=== Your assignment ===
Every record that follows should appear again in your answer, exactly the same.
----------
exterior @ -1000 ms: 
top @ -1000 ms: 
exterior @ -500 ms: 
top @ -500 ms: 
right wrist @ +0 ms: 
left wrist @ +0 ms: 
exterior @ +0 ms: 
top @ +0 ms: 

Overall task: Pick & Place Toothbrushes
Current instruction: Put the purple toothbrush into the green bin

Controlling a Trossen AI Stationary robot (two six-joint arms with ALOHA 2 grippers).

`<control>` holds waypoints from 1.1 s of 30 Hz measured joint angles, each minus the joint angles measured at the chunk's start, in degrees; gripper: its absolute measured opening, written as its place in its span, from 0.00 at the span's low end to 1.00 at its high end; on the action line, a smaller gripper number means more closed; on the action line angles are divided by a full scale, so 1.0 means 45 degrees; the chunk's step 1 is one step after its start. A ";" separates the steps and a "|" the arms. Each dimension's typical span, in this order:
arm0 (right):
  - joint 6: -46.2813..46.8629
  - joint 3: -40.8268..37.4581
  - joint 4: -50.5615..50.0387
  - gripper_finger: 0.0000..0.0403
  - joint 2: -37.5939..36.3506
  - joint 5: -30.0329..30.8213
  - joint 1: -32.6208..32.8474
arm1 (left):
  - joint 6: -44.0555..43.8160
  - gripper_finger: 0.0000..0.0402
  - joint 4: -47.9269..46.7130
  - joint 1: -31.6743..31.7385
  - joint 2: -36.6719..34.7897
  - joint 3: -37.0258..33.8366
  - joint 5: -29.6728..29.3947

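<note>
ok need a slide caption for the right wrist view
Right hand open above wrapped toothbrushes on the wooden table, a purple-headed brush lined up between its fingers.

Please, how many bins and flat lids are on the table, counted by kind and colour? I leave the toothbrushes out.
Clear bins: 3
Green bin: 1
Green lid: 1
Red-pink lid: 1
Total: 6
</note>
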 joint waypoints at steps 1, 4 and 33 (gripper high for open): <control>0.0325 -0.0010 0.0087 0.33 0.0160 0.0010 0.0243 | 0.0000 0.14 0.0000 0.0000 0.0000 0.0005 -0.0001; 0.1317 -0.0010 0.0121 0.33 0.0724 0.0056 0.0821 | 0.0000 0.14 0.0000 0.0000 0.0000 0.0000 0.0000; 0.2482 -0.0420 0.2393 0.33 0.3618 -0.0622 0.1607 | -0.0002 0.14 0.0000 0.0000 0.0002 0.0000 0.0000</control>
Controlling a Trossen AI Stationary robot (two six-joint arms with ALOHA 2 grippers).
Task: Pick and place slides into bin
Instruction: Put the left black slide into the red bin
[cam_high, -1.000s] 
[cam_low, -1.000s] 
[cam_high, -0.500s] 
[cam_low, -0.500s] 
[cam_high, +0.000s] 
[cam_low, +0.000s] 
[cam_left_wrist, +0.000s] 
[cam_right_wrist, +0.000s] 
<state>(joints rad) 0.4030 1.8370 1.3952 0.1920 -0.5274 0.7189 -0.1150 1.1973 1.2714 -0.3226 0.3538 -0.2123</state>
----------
=== Result ===
exterior @ -1000 ms: 
top @ -1000 ms: 
exterior @ -500 ms: 
top @ -500 ms: 
right wrist @ +0 ms: 
left wrist @ +0 ms: 
exterior @ +0 ms: 
top @ +0 ms: 

Overall task: Pick & Place Toothbrushes
Current instruction: Put the purple toothbrush into the green bin

Controlling a Trossen AI Stationary robot (two six-joint arms with ALOHA 2 grippers).

`<control>` holds waypoints from 1.1 s of 30 Hz measured joint angles, each minus the joint angles measured at the chunk's start, in degrees; gripper: its absolute measured opening, written as its place in its span, from 0.00 at the span's low end to 1.00 at its high end; on the action line, a smaller gripper number means more closed; on the action line angles are divided by a full scale, so 1.0 means 45 degrees; the chunk's step 1 is one step after its start. A ";" separates the steps and a "|" the arms. Each dimension's typical span, in this order:
arm0 (right):
  - joint 6: -46.2813..46.8629
  - joint 3: -40.8268..37.4581
  - joint 4: -50.5615..50.0387
  - gripper_finger: 0.0000..0.0403
  - joint 2: -37.5939..36.3506
  - joint 5: -30.0329..30.8213
  - joint 1: -32.6208..32.8474
arm1 (left):
  - joint 6: -44.0555..43.8160
  - gripper_finger: 0.0000..0.0402
  - joint 4: -47.9269..46.7130
  - joint 1: -31.6743..31.7385
  - joint 2: -36.6719..34.7897
  - joint 3: -37.0258..33.8366
  - joint 5: -29.6728..29.3947

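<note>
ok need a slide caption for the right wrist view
Right hand open above wrapped toothbrushes on the wooden table, a purple-headed brush lined up between its fingers.

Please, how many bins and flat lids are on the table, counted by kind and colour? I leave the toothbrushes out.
Clear bins: 3
Green bin: 1
Green lid: 1
Red-pink lid: 1
Total: 6
</note>
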 joint waypoints at steps 1, 4 and 33 (gripper high for open): <control>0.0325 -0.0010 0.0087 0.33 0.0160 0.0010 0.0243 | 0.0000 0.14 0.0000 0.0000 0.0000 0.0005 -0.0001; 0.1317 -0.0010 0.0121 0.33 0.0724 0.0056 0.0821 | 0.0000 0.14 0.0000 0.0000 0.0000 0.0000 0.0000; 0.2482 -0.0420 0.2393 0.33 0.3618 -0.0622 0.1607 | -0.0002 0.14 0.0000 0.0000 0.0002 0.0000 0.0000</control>
Controlling a Trossen AI Stationary robot (two six-joint arms with ALOHA 2 grippers).
Task: Pick and place slides into bin
Instruction: Put the left black slide into the red bin
[cam_high, -1.000s] 
[cam_low, -1.000s] 
[cam_high, -0.500s] 
[cam_low, -0.500s] 
[cam_high, +0.000s] 
[cam_low, +0.000s] 
[cam_left_wrist, +0.000s] 
[cam_right_wrist, +0.000s] 
<state>(joints rad) 0.4030 1.8370 1.3952 0.1920 -0.5274 0.7189 -0.1150 1.1973 1.2714 -0.3226 0.3538 -0.2123</state>

The complete output has now been given.